Тишина между цветами


Даже с великими такое бывает. Дебютный роман будущего нобелиата, основателя театра абсурда, печального насмешника над привычными представлениями о пространстве и времени в прозе, – роман гениального Сэмюэля Беккета был отвергнут несколькими британскими и французскими издателями. Отвергнут настолько жестко, что Беккет не пожелал опубликовать книгу до конца своих дней – она увидела свет лишь через несколько лет после смерти писателя и спустя 60 лет после непосредственного создания. Беккет работал над романом в начале 1930-х 26–27-летним молодым человеком, для него это было время внутренних метаний и внешних скитаний – из родного Дублина в Париж, из Парижа в Дублин, затем по Германии и Англии. В Париже Беккет познакомился, между прочим, и со своим соотечественником Джеймсом Джойсом, к тому времени уже именитым автором, – и некоторое время помогал мэтру в его литературных трудах.

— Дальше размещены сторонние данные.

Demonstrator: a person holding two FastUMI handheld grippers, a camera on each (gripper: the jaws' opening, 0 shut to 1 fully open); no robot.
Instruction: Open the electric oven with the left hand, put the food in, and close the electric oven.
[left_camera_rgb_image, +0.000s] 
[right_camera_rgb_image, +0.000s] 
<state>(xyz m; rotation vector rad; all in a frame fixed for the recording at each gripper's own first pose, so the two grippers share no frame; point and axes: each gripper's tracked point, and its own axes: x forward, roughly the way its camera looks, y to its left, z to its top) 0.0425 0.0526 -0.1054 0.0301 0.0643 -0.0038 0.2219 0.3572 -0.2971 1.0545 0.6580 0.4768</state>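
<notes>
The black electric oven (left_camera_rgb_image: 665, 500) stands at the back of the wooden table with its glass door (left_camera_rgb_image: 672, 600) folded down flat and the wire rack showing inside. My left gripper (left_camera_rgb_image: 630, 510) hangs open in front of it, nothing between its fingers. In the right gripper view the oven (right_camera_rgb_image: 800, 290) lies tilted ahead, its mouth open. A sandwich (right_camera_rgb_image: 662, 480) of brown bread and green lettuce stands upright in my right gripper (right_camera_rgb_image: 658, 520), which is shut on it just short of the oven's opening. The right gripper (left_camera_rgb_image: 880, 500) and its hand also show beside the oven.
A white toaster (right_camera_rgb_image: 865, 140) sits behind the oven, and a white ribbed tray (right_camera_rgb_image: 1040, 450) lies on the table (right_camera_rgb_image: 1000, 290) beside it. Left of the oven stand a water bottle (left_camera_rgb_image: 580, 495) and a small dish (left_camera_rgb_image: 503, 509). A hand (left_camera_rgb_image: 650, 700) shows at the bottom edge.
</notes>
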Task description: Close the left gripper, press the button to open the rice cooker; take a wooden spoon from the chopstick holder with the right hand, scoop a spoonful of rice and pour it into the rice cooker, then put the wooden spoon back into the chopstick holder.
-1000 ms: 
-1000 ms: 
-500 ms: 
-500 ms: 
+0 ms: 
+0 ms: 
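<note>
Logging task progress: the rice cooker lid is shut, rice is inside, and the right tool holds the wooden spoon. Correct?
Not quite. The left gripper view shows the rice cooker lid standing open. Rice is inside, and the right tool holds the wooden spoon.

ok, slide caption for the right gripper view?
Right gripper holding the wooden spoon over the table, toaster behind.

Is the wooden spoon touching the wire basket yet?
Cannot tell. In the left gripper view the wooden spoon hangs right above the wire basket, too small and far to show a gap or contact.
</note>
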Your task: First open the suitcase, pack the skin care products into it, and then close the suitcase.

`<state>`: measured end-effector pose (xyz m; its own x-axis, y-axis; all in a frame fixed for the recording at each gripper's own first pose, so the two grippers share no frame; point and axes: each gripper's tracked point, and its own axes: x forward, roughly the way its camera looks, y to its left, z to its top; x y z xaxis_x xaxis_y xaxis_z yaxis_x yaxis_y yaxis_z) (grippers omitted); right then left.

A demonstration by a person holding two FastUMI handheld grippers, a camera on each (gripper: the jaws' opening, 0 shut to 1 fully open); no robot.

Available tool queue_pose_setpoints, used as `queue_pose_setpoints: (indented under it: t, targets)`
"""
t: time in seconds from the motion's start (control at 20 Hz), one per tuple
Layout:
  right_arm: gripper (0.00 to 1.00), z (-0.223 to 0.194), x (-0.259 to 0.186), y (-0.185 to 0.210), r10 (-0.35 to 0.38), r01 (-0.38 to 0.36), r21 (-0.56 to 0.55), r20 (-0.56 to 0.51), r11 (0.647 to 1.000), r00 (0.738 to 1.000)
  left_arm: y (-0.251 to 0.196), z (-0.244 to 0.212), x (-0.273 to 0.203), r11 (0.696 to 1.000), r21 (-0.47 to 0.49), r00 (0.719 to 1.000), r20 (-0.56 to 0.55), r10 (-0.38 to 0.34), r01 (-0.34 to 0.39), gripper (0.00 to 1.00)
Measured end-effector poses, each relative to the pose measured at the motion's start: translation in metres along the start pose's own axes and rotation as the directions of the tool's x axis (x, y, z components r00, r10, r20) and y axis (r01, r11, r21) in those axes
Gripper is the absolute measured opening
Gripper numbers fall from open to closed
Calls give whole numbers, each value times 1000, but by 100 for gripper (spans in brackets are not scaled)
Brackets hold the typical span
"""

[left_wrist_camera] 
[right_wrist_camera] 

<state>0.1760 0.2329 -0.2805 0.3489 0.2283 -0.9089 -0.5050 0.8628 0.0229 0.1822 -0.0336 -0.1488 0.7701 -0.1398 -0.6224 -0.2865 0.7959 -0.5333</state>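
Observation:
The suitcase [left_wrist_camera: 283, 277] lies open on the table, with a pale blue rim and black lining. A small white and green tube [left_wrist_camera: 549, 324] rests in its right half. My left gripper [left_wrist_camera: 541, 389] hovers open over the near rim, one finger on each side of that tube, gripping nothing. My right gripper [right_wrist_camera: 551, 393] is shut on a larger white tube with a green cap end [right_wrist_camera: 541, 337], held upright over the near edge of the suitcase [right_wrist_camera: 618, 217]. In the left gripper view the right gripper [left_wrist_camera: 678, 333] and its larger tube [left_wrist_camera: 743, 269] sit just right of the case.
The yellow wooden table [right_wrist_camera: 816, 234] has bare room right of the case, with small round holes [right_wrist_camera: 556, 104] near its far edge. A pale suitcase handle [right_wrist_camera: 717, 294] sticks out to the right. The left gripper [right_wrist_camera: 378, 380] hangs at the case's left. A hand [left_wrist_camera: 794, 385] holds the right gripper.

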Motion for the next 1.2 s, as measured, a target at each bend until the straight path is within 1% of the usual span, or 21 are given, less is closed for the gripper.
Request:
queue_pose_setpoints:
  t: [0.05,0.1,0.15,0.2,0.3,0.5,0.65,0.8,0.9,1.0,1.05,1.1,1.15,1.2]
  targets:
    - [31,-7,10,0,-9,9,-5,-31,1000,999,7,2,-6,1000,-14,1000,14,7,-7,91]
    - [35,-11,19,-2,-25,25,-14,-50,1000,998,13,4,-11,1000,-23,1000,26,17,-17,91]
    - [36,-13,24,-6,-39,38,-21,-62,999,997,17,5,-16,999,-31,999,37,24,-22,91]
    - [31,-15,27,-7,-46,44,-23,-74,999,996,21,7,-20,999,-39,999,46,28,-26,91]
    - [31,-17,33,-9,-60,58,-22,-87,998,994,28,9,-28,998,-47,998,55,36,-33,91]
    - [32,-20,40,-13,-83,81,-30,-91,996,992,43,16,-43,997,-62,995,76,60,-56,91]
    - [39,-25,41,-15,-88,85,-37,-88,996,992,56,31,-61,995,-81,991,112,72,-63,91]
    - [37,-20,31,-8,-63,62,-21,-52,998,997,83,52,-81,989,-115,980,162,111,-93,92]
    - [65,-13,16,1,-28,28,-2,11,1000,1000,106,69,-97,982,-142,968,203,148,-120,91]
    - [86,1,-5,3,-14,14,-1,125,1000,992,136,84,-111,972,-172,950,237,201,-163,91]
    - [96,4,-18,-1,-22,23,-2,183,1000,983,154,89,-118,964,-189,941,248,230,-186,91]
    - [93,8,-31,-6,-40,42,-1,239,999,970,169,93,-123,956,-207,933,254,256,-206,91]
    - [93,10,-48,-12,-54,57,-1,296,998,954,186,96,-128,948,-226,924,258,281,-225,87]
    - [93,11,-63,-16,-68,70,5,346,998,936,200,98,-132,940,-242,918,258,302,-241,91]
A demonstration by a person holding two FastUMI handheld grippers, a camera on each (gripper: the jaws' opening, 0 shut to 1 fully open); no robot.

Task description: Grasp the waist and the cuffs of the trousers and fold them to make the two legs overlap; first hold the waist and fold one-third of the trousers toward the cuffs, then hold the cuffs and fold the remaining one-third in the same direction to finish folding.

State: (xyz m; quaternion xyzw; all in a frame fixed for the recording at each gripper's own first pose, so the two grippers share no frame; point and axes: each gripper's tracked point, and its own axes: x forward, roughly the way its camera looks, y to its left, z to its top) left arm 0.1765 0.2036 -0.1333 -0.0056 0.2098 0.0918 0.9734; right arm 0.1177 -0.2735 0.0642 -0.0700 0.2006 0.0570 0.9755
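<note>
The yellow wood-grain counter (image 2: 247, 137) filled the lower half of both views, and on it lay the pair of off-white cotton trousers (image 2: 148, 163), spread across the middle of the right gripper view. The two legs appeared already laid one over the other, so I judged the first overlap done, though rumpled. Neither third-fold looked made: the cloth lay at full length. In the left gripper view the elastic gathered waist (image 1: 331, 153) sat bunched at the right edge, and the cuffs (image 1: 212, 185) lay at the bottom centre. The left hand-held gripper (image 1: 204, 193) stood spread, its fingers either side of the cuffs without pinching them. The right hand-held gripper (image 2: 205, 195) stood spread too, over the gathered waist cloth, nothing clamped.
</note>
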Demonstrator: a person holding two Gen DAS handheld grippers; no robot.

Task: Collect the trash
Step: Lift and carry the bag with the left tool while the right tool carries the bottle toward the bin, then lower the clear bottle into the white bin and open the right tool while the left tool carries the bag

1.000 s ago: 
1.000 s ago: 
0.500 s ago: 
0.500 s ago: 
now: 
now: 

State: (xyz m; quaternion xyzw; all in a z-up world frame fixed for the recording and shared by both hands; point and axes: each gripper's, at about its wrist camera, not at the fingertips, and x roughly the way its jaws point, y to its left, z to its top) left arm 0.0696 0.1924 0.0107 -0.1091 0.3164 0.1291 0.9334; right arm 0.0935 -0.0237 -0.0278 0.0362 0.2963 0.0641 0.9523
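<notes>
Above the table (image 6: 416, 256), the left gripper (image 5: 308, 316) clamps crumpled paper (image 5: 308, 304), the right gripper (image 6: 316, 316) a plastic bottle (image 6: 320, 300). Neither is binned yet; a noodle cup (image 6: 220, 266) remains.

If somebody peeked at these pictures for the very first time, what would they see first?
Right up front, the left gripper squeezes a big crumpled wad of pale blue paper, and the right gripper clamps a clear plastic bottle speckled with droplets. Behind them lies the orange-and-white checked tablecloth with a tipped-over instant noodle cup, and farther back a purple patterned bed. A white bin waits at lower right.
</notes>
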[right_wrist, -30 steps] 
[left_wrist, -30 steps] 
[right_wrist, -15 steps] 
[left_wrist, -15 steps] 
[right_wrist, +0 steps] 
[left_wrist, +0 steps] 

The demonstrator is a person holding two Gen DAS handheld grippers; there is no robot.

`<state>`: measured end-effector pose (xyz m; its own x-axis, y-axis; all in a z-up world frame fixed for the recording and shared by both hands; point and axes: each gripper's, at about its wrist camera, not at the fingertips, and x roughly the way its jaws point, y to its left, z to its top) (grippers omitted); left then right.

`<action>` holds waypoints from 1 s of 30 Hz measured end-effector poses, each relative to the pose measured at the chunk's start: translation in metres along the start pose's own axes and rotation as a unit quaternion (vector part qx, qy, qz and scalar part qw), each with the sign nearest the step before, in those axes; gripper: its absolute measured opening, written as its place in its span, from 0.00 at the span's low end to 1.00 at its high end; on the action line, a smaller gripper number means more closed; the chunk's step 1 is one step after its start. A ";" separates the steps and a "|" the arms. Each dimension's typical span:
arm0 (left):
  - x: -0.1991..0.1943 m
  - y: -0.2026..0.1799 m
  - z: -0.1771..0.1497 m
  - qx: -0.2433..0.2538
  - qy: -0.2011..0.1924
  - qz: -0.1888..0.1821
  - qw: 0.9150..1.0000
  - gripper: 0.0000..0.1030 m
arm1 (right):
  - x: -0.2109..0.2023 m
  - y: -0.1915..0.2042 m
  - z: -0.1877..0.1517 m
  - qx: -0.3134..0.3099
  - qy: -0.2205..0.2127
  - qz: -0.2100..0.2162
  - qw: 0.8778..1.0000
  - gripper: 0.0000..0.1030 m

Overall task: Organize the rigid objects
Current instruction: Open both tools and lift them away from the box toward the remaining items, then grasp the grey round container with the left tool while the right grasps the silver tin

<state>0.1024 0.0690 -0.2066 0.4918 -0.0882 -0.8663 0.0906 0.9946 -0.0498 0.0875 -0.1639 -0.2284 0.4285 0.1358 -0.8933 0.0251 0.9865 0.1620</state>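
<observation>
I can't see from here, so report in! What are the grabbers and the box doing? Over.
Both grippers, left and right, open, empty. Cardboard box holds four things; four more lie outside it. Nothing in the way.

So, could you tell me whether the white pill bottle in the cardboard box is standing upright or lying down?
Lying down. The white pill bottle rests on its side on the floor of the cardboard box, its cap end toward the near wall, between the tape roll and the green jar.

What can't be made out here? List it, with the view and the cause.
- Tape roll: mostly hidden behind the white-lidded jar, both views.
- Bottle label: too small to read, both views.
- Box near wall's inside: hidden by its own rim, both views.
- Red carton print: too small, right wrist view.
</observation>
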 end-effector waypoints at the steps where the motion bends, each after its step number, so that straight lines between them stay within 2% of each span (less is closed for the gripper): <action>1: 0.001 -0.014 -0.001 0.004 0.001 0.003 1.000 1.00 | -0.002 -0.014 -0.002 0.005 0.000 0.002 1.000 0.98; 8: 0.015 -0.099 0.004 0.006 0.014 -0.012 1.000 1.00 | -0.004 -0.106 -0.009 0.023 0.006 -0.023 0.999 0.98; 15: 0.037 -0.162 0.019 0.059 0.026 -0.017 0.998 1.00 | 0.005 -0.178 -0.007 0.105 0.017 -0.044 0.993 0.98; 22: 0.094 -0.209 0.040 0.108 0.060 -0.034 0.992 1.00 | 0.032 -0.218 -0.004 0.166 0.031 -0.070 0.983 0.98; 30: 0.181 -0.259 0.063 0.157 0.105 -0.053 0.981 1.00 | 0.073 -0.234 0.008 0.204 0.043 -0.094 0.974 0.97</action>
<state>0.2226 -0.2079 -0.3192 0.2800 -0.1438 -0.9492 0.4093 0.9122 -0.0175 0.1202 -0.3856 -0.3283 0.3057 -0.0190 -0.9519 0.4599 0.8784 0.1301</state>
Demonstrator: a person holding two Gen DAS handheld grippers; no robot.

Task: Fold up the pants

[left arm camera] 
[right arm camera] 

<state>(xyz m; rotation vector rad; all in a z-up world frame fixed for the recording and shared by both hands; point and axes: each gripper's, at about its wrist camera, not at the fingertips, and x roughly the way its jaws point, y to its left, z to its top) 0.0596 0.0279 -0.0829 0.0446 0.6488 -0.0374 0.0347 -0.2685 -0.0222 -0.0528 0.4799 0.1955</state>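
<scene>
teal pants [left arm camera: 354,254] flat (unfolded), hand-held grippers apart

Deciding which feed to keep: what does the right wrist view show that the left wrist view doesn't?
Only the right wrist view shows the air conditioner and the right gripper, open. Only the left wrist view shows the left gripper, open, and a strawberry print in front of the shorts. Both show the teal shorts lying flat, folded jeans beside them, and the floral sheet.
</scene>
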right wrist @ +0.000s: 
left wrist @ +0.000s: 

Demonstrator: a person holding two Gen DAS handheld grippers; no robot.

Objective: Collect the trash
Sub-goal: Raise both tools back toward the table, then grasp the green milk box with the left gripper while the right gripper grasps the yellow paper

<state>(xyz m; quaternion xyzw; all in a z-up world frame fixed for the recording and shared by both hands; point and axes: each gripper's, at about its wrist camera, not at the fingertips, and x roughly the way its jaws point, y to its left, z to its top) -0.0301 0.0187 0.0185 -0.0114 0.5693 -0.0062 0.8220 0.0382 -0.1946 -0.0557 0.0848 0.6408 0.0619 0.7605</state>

Все это – сердечные метания, переезды из города в город, влияние Джойса – мы находим и в его первом романе, впервые изданном на русском языке.

“Мечты о женщинах, красивых и так себе” автобиографичны настолько, насколько может быть автобиографична книга, где главная сцена – внутренний мир героя. Беккет заимствует своего персонажа из “Божественной комедии” Данте. Данте встречает Белакву, мастера по изготовлению грифов лютни и гитары, неподалеку от чистилища – до самого чистилища дремлющий Белаква добраться ленится. Лень – главный его грех, но Беккету она на руку. Его Белаква тоже предельно статичен, он перемещается по свету точно против собственной воли, потому что главное для него – внутреннее восхождение.

Тут мы вполне узнаем будущего Беккета, который и в ранней своей вещи из каждого сердцебиения и желудочной колики героя, точно стеклодув, выдувает огромные и причудливые образы, попутно насыщая их отзвуками из Данте, Священного писания, Шекспира, Байрона, Достоевского, Бальзака, Рембо, Верлена. В какой-то момент уследить за ходом его мысли и цепной реакцией ассоциаций становится невозможно. И тогда начинаешь слушать эту прозу, как музыку, как шелест дождя.

На фоне этой литературной симфонии событийная канва выглядит почти бледно – герой движется от улицы к улице, от берега к берегу, от бара к бару, от одной возлюбленной к другой. Женщин, “красивых и так себе”, три: Смеральдина-Рима, Сира-Куза и Альба – отношения Белаквы с каждой из них заканчиваются ничем, обрываются на полуслове. Душная чувственность, которой проникнут роман, в результате обращается совсем не на них. Вовсе не ими жаждет обладать герой, авторское альтер-эго. Предел его желаний – слово, язык, вот кого он покоряет, с кем нежно флиртует, кого грубо хочет. Недаром Белаква с восторгом размышляет о письме Расина или Малерба – “перпендикулярном, изрезанном, ямчатом”, из возлюбленной хладнокровно “выжимает абзац”. “Расцветшие розы фразы метнут читателя к тюльпанам следующей фразы. Переживание моего читателя будет заключаться между фразами, в молчании, порожденном паузами, а не в опорных камнях темы, между цветами...” Когда роман кончается и пауза настает, тишина после Беккета и в самом деле звучит иначе.

По-русски Сэмюэля Беккета издают эпизодически и неохотно, он принадлежит к числу тех авторов, имя которых все слышали, но книг не читали, разве что театралы знают “В ожидании Годо” да еще несколько его пьес. И потому почти насильственное вталкивание этой сложной, густой, перенасыщенной литературными аллюзиями прозы в разжиженный контекст современной культуры (а “Текст” переиздал к 100-летию и другой его роман – “Мерфи”) кажется и уместным, и необходимым.